*Your task:*
Go through the records that follow and tally the lines with "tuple" in them; answer with the number alone.

*The data:*

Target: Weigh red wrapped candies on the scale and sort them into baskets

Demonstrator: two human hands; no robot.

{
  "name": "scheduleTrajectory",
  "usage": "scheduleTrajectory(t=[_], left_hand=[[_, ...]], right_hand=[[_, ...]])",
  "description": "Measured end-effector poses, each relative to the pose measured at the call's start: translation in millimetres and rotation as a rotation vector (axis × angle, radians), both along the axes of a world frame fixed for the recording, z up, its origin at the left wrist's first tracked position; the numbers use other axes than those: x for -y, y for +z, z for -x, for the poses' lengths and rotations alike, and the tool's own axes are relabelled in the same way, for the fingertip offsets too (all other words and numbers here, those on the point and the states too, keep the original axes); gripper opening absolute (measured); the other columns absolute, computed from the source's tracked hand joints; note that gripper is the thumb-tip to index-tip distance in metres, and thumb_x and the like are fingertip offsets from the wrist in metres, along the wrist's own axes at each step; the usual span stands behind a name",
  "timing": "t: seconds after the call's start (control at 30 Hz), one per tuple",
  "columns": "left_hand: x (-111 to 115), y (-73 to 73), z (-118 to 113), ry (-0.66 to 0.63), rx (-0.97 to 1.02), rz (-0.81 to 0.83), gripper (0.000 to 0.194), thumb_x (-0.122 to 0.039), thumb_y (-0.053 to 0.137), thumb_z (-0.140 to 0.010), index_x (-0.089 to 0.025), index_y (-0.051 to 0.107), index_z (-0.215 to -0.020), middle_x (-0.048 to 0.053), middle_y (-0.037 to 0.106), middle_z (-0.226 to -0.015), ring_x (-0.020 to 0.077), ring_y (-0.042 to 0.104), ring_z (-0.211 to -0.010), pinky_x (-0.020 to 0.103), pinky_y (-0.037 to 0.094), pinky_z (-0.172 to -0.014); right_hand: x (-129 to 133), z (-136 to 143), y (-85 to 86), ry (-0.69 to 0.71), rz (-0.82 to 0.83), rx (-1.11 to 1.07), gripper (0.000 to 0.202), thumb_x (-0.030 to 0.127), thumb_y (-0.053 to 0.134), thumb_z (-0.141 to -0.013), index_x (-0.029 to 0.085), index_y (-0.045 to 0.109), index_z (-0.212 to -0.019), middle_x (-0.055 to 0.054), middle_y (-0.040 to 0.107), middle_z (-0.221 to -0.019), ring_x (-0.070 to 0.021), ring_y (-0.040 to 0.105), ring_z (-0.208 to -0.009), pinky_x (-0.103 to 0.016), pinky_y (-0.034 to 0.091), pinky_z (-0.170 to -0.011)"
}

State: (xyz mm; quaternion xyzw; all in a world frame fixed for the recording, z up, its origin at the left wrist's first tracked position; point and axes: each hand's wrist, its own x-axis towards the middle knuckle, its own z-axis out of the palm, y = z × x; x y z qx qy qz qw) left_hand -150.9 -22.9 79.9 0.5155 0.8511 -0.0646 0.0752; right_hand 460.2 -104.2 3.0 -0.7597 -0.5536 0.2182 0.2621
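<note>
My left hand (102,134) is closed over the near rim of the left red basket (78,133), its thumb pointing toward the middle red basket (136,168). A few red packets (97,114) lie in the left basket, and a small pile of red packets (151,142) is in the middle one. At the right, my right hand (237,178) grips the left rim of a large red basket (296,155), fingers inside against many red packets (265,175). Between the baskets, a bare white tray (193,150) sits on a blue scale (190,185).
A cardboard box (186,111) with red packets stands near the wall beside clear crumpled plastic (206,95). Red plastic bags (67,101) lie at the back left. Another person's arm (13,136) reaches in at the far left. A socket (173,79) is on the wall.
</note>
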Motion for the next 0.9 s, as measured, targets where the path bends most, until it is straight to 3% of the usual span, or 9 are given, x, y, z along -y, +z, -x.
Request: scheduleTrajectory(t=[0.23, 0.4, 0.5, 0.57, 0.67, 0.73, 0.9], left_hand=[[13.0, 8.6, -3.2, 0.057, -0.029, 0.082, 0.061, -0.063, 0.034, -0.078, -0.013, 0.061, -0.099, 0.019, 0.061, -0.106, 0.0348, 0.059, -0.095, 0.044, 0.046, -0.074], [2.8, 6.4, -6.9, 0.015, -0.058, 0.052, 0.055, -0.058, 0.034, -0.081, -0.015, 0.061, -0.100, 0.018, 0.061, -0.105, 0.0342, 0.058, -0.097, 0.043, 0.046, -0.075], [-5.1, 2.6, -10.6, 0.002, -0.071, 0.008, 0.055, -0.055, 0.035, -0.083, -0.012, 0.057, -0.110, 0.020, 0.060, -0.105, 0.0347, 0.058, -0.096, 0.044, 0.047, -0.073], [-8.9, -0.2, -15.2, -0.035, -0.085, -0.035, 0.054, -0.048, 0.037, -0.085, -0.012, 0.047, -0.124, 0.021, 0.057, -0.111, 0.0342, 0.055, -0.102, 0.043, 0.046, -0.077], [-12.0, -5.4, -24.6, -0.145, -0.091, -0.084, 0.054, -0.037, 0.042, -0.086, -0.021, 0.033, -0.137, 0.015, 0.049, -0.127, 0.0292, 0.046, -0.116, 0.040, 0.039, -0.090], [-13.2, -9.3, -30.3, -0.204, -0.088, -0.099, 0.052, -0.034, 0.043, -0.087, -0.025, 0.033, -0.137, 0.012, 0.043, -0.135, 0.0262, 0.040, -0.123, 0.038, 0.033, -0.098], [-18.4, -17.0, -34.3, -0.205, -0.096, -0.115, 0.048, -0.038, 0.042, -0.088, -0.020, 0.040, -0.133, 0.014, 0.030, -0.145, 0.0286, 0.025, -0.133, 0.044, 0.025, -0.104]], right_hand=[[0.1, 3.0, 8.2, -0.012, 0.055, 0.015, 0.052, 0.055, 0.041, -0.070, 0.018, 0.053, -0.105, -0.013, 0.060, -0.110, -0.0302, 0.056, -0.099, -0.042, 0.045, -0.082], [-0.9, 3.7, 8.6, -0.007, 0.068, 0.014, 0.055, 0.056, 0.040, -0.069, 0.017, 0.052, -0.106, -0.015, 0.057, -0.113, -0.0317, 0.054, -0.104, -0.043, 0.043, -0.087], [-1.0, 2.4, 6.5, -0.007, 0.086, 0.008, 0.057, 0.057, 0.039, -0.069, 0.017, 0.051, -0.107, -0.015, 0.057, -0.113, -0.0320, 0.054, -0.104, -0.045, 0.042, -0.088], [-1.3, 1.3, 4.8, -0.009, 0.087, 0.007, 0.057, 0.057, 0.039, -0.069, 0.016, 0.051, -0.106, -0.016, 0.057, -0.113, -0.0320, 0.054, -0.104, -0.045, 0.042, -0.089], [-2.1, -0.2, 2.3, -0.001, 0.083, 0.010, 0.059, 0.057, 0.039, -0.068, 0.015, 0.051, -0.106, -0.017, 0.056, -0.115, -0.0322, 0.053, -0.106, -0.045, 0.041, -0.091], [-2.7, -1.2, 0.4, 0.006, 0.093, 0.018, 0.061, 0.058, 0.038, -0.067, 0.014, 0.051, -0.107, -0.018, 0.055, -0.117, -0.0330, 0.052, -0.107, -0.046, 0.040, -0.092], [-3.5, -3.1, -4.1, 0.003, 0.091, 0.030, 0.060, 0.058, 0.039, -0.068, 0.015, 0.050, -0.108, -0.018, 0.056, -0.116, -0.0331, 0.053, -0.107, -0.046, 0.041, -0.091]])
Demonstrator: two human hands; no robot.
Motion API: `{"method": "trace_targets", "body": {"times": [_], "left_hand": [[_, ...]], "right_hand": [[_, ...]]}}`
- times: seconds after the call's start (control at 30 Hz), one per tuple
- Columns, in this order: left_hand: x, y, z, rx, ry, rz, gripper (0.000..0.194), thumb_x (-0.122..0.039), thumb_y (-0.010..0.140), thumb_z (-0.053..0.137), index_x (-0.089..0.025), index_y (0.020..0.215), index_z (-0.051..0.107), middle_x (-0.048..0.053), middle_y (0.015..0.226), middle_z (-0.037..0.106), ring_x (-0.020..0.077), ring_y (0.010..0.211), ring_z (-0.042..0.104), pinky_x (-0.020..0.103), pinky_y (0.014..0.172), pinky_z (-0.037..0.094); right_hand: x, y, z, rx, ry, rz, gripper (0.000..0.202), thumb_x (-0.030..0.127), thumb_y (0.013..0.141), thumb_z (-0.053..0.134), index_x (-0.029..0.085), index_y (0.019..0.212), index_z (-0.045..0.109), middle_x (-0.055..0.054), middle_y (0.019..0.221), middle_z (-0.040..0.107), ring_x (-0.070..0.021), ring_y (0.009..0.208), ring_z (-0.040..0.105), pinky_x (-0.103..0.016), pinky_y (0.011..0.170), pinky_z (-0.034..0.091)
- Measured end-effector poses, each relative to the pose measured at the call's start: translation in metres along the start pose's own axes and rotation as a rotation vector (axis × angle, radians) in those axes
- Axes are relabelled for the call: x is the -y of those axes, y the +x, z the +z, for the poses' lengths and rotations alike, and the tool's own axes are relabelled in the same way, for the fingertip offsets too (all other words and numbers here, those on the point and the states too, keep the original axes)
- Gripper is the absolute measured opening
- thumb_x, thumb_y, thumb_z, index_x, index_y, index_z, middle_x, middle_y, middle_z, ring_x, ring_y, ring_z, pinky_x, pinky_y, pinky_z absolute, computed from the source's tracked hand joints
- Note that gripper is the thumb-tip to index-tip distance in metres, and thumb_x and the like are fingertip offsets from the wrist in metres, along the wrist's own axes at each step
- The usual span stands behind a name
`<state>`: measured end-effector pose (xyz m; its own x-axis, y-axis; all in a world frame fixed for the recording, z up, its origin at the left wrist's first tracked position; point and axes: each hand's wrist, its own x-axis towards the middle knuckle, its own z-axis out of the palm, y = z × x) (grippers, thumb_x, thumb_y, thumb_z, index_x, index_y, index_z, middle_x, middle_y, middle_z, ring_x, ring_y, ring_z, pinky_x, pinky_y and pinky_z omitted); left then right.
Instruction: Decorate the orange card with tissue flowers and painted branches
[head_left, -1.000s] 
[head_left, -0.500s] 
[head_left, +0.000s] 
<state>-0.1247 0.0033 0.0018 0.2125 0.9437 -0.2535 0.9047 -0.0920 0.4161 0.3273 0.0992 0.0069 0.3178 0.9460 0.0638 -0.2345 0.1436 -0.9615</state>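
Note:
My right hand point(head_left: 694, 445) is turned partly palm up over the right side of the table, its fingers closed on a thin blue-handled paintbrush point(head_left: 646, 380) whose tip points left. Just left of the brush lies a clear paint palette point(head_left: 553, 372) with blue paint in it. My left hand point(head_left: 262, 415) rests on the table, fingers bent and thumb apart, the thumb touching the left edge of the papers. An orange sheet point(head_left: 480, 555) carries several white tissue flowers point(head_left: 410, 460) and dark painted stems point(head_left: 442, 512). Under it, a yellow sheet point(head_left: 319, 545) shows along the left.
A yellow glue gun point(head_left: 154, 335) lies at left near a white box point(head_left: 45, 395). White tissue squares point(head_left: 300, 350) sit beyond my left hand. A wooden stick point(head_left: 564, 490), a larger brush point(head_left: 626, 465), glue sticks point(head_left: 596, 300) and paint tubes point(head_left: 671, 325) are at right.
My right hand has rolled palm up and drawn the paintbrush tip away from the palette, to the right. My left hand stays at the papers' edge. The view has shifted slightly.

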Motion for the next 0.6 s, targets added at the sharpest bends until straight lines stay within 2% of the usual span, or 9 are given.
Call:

*Response to the task:*
2